## ASSIGNMENT
Search the listing below for the string "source", then copy every line it appears in.

## TASK INPUTS
......

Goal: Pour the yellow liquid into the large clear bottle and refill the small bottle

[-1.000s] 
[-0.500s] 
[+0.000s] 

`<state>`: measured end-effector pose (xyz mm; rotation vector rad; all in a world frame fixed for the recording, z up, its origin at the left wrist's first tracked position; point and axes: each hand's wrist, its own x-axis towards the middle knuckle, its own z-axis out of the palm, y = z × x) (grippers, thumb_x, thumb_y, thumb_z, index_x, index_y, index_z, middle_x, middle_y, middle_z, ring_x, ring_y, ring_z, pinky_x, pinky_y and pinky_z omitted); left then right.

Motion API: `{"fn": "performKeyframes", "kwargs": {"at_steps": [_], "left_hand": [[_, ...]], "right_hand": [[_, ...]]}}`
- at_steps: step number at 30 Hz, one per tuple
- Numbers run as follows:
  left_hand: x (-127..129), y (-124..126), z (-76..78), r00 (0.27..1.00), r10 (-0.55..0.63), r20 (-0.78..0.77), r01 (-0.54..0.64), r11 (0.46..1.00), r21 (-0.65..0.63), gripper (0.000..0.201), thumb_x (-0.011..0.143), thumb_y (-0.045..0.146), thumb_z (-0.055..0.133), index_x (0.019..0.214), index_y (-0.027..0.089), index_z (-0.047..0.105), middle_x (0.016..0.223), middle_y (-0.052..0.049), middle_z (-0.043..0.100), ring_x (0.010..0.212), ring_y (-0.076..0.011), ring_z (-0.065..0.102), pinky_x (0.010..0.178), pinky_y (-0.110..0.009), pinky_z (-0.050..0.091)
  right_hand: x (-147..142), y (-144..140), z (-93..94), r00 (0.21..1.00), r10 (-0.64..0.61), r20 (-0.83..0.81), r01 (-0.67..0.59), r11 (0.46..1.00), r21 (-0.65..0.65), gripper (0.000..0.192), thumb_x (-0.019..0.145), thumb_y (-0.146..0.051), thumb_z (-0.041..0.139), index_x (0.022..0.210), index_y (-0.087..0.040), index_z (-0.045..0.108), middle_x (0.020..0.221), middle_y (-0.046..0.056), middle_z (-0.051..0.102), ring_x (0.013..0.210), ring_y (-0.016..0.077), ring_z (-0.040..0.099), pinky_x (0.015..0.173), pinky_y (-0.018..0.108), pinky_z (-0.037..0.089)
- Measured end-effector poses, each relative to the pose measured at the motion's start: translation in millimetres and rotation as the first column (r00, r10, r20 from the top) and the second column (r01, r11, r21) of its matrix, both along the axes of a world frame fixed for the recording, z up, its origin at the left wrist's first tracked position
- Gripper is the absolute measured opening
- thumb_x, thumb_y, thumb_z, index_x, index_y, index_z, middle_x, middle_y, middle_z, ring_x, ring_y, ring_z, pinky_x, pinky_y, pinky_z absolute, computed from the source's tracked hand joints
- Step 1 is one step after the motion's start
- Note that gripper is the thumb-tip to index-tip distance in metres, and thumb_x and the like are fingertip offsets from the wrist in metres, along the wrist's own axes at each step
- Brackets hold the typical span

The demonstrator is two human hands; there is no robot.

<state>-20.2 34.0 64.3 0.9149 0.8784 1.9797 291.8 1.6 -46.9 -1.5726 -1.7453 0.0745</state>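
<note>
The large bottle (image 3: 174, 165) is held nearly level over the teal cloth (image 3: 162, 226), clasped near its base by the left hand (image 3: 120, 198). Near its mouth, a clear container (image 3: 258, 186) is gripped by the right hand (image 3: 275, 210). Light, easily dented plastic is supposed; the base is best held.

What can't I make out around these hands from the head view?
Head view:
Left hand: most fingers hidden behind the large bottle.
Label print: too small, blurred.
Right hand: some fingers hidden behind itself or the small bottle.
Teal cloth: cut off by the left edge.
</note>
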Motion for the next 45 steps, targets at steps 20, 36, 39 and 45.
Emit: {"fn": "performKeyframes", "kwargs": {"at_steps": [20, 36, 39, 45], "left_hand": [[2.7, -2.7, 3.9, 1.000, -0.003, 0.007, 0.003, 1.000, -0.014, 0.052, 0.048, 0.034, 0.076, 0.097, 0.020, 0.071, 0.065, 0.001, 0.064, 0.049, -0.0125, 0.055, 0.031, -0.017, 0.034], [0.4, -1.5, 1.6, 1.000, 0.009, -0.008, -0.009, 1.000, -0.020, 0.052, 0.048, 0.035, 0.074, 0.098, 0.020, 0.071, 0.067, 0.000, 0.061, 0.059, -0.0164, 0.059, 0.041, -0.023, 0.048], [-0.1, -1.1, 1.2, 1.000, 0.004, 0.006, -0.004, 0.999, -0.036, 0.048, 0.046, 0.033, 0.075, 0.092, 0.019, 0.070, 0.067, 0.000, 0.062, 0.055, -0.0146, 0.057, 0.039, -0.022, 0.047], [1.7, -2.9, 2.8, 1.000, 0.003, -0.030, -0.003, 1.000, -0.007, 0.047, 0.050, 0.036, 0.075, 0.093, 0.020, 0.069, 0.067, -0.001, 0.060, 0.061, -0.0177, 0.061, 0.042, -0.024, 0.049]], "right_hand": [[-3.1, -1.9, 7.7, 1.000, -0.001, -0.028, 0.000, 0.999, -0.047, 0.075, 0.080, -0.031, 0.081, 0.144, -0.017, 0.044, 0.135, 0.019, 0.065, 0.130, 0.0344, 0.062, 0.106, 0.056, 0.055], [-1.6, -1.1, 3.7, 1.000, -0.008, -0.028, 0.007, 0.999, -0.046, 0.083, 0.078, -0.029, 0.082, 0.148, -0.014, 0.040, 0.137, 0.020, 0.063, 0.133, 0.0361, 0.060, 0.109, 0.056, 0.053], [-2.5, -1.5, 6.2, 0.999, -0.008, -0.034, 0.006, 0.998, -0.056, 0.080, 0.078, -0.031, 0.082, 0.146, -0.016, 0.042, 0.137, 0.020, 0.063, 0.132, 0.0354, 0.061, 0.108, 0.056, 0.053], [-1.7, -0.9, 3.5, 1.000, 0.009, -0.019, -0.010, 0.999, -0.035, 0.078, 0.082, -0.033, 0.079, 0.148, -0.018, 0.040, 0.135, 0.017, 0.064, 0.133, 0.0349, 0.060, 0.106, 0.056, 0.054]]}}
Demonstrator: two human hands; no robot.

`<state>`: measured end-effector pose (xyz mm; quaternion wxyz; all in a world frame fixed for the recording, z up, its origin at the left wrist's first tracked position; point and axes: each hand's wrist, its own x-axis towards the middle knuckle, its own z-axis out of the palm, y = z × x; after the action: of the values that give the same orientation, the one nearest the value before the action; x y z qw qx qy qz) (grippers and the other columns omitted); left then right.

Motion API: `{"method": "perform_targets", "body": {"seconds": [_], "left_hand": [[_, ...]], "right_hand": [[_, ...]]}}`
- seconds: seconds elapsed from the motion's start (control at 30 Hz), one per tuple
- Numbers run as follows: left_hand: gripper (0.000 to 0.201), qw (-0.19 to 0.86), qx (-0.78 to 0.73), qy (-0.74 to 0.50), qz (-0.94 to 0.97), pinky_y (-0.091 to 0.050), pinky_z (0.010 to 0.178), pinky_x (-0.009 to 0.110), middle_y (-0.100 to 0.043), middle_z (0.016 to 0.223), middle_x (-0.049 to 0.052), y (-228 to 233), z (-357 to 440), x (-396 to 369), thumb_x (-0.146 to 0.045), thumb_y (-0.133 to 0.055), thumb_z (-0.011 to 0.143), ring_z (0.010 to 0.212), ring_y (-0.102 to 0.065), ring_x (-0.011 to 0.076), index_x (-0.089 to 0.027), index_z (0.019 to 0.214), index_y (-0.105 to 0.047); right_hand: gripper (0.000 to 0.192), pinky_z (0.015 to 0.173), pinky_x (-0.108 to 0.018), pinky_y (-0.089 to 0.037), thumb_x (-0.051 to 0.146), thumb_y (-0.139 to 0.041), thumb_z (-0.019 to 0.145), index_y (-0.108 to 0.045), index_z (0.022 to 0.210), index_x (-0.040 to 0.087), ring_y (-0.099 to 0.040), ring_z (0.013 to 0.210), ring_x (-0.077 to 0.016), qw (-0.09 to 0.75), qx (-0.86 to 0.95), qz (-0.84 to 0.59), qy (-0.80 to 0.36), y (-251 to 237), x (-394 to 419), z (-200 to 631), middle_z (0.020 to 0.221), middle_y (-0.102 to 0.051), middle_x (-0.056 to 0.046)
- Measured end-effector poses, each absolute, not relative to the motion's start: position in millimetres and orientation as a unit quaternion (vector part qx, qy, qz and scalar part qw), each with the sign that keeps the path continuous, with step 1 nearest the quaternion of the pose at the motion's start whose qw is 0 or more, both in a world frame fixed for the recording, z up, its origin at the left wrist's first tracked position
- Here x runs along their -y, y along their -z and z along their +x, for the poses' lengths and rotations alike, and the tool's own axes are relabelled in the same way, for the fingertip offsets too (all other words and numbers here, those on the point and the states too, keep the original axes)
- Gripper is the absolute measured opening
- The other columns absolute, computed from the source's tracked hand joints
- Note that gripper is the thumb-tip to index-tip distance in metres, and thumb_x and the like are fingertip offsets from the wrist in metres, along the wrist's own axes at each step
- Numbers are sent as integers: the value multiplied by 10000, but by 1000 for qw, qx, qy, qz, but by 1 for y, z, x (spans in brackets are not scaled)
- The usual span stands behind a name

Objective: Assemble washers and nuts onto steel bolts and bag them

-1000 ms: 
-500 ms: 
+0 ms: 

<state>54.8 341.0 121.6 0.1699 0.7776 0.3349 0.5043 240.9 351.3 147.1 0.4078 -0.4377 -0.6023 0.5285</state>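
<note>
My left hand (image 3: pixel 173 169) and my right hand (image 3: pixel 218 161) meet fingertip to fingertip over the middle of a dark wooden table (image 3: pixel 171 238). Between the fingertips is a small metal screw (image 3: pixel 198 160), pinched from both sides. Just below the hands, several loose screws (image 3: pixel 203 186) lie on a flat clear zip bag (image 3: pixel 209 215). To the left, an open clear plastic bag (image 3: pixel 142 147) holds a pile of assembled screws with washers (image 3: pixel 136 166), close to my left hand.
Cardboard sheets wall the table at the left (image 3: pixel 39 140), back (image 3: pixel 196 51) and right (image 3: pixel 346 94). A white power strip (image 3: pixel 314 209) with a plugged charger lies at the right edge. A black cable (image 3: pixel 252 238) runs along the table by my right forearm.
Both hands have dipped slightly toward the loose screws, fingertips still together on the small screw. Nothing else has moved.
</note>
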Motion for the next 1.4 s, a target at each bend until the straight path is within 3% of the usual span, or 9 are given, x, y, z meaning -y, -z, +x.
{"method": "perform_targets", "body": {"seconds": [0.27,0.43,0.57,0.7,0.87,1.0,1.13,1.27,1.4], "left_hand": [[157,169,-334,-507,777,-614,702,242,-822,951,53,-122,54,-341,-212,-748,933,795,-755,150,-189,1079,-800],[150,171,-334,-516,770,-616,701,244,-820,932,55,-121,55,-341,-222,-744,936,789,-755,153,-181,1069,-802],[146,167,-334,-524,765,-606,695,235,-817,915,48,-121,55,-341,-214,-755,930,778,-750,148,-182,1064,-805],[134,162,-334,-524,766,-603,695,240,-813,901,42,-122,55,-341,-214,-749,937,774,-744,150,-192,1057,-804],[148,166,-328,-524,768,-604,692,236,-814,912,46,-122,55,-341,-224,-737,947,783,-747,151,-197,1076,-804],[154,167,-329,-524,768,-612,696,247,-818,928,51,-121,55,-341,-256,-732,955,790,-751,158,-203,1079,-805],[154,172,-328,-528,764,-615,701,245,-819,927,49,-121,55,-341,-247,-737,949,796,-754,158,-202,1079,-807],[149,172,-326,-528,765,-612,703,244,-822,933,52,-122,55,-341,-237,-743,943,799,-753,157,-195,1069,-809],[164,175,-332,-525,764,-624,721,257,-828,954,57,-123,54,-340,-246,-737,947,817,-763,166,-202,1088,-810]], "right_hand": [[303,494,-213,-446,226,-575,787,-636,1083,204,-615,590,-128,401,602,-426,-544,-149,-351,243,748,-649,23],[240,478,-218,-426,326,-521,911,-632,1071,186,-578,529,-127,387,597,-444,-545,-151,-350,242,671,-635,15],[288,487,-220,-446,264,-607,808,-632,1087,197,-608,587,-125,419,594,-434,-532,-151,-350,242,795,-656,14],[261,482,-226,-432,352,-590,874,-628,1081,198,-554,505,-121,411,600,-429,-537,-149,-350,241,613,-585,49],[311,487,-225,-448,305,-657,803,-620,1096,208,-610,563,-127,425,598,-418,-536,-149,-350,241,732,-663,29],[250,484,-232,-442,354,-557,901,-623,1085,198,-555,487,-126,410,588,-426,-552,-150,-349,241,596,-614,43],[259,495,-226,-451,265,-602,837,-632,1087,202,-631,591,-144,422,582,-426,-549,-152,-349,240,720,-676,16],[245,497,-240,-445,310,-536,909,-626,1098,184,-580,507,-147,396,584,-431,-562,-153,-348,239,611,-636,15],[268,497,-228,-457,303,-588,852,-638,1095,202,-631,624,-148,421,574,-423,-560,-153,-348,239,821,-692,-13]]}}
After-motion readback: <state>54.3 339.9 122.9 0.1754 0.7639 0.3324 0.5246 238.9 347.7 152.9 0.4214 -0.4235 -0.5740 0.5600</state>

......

## COMPLETED TASK
- thumb_x, thumb_y, thumb_z, index_x, index_y, index_z, middle_x, middle_y, middle_z, ring_x, ring_y, ring_z, pinky_x, pinky_y, pinky_z absolute, computed from the source's tracked hand joints
- The other columns absolute, computed from the source's tracked hand joints

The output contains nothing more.